─── DATA FOR REVIEW ───
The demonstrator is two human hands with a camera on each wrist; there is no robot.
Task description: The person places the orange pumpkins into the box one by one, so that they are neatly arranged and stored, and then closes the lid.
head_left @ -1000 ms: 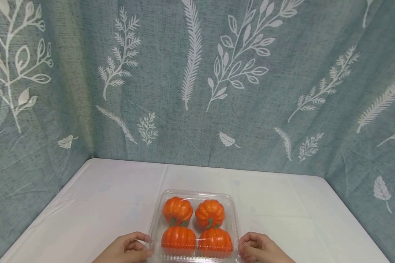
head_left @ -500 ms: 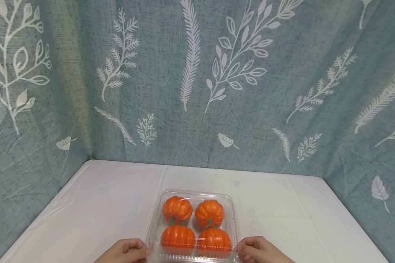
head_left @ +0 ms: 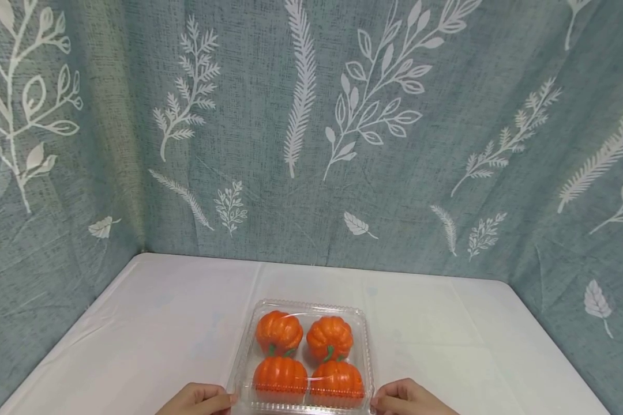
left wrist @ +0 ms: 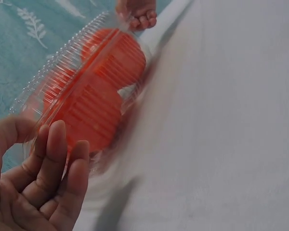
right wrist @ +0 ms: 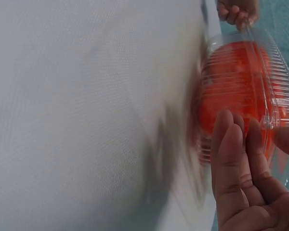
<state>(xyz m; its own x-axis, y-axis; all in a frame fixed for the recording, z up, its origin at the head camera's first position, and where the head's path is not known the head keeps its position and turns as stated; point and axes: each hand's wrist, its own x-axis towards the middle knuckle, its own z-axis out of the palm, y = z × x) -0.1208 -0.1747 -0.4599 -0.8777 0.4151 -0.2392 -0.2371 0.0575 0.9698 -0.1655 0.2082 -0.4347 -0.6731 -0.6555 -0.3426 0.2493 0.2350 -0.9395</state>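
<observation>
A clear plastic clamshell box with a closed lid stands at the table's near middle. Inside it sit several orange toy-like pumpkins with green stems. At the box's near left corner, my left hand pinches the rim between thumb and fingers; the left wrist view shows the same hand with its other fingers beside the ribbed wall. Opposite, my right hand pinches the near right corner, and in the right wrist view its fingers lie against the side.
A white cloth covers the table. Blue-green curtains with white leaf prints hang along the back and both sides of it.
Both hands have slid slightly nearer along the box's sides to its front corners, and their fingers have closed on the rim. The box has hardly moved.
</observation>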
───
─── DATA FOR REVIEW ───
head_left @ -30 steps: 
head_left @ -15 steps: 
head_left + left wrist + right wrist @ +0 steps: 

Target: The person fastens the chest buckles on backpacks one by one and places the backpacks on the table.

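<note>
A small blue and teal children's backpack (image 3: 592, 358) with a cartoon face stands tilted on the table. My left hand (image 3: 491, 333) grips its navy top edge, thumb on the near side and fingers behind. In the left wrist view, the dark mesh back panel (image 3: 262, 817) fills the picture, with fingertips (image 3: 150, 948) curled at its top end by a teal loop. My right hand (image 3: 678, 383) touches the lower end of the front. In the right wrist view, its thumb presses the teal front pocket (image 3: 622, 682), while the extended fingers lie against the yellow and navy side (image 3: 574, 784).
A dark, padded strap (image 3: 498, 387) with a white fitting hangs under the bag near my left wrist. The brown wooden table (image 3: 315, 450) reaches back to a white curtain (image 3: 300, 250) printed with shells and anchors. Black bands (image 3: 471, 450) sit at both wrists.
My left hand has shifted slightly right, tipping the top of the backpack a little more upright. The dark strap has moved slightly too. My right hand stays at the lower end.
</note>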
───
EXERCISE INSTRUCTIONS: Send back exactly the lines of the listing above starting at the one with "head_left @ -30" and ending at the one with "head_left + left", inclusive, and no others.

SOLUTION BELOW:
head_left @ -30 steps: 
head_left @ -15 steps: 
head_left + left wrist + right wrist @ +0 steps: 

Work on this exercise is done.